Would you please copy the part of the material below that opens with the line containing "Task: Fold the" and closes with the line containing "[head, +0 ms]"? Copy it exactly, and only it.

--- START ---

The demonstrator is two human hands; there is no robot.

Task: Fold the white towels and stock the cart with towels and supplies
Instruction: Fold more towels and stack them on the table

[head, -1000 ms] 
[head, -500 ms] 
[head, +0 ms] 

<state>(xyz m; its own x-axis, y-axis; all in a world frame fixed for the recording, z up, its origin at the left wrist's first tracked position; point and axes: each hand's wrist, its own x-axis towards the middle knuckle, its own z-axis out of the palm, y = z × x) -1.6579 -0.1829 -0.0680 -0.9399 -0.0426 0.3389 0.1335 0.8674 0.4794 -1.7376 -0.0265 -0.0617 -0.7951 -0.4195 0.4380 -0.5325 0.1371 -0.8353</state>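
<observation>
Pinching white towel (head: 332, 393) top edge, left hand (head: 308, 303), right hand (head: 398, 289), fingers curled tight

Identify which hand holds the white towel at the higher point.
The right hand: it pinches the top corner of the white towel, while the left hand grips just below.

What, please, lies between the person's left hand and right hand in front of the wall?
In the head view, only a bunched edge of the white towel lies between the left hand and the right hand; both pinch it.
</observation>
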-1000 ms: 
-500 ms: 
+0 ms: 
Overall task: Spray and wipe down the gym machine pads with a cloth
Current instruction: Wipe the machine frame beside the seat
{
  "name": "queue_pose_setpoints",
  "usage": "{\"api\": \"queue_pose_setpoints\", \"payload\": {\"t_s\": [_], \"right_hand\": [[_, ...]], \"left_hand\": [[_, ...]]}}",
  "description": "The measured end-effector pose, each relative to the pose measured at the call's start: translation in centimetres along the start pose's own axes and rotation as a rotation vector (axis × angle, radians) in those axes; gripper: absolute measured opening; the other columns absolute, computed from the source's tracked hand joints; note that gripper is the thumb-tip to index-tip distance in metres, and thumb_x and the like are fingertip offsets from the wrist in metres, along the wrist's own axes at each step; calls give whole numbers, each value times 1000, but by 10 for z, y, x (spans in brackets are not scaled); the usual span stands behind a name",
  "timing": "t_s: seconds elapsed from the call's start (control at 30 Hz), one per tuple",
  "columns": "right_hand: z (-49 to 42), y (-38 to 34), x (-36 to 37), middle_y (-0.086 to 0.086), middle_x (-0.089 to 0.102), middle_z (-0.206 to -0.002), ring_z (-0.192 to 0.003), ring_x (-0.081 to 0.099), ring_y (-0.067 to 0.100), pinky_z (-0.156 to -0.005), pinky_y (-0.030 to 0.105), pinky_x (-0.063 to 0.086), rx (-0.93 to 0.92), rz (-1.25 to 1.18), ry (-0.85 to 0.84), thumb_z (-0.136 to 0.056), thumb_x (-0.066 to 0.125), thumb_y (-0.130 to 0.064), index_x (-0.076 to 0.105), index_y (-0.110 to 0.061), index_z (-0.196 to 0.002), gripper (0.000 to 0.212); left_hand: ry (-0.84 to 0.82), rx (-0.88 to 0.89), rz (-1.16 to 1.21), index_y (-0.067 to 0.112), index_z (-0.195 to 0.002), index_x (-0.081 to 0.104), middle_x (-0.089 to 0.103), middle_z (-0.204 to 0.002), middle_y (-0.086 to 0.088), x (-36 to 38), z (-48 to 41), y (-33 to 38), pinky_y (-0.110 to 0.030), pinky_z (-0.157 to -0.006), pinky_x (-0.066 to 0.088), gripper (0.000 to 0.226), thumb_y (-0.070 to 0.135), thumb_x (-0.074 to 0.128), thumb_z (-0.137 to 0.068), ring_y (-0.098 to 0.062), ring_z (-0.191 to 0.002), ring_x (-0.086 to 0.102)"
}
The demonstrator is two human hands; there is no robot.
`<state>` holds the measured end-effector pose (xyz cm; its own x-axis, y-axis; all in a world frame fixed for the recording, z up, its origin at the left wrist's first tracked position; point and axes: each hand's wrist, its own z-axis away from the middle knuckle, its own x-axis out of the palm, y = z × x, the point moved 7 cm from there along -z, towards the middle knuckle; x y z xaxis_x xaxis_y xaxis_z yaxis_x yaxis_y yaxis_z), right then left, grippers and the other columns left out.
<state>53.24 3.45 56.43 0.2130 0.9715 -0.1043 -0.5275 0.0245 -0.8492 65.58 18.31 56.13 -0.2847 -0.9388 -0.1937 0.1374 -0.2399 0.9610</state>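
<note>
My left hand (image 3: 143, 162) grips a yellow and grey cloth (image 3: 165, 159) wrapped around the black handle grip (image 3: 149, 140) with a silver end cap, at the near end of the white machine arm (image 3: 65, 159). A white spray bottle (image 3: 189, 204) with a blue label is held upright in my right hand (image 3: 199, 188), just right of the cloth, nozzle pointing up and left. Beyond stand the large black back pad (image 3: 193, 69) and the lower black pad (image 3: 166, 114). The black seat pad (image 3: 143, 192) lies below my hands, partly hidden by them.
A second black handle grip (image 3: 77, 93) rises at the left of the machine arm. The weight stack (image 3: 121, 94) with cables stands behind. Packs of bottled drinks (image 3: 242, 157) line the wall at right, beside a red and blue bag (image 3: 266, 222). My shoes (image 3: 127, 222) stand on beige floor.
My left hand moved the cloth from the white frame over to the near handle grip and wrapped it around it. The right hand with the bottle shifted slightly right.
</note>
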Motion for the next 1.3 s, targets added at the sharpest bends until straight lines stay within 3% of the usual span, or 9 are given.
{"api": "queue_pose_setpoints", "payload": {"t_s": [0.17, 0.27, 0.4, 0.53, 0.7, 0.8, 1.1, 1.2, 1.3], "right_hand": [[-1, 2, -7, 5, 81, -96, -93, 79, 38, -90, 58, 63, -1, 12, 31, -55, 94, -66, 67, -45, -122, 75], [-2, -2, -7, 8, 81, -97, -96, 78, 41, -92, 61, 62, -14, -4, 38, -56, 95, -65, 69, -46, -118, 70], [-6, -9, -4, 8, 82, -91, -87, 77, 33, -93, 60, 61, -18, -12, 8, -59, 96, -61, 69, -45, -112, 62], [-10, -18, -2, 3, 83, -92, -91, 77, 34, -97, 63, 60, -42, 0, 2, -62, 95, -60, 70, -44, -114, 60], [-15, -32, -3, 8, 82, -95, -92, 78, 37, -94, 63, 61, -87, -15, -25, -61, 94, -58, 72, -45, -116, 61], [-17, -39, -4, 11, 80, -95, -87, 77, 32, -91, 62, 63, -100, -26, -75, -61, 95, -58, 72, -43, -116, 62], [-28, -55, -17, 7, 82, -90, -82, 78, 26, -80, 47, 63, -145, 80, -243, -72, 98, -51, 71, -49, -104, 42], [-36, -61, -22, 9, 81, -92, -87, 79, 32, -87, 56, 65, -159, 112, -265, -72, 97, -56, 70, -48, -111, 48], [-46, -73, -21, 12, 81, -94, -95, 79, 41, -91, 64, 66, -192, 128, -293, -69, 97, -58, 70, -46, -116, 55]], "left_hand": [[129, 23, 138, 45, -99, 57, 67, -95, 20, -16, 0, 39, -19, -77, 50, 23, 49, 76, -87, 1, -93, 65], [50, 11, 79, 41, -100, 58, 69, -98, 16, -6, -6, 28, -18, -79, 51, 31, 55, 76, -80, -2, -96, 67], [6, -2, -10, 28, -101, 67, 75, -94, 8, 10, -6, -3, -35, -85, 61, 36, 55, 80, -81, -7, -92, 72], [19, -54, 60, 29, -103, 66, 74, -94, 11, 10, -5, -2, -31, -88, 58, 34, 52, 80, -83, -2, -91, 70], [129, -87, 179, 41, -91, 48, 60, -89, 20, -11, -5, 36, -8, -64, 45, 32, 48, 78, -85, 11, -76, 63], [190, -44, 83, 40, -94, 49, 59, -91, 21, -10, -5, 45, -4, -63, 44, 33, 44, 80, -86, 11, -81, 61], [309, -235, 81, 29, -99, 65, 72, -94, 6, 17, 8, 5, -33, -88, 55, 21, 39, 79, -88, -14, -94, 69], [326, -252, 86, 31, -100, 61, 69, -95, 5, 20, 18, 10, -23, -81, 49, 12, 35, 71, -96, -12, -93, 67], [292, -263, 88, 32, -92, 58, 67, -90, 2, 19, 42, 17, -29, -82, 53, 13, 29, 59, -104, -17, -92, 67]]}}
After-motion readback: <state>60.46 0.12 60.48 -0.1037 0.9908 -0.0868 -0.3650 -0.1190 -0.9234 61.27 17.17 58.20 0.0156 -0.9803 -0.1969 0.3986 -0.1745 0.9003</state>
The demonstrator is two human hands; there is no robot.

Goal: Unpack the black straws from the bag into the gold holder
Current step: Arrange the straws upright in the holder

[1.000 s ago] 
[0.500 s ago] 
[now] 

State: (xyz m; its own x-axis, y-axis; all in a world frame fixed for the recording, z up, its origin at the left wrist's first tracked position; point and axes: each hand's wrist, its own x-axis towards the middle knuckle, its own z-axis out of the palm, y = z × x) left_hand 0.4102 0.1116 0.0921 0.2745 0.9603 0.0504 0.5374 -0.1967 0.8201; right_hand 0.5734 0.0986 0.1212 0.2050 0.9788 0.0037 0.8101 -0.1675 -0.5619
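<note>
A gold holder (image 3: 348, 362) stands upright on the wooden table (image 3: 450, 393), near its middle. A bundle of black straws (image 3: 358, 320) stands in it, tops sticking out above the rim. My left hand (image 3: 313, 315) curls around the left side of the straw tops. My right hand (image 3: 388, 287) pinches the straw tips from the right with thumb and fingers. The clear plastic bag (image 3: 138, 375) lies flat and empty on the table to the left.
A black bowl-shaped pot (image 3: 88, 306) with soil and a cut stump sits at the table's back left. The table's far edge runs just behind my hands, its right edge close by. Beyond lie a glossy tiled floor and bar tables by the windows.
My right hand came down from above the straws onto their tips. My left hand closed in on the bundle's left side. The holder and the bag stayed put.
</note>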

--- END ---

→ **Reply to the exercise**
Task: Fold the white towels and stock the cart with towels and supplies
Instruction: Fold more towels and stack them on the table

[head, -1000 ms] 
[head, -500 ms] 
[head, +0 ms] 

The full answer has been given.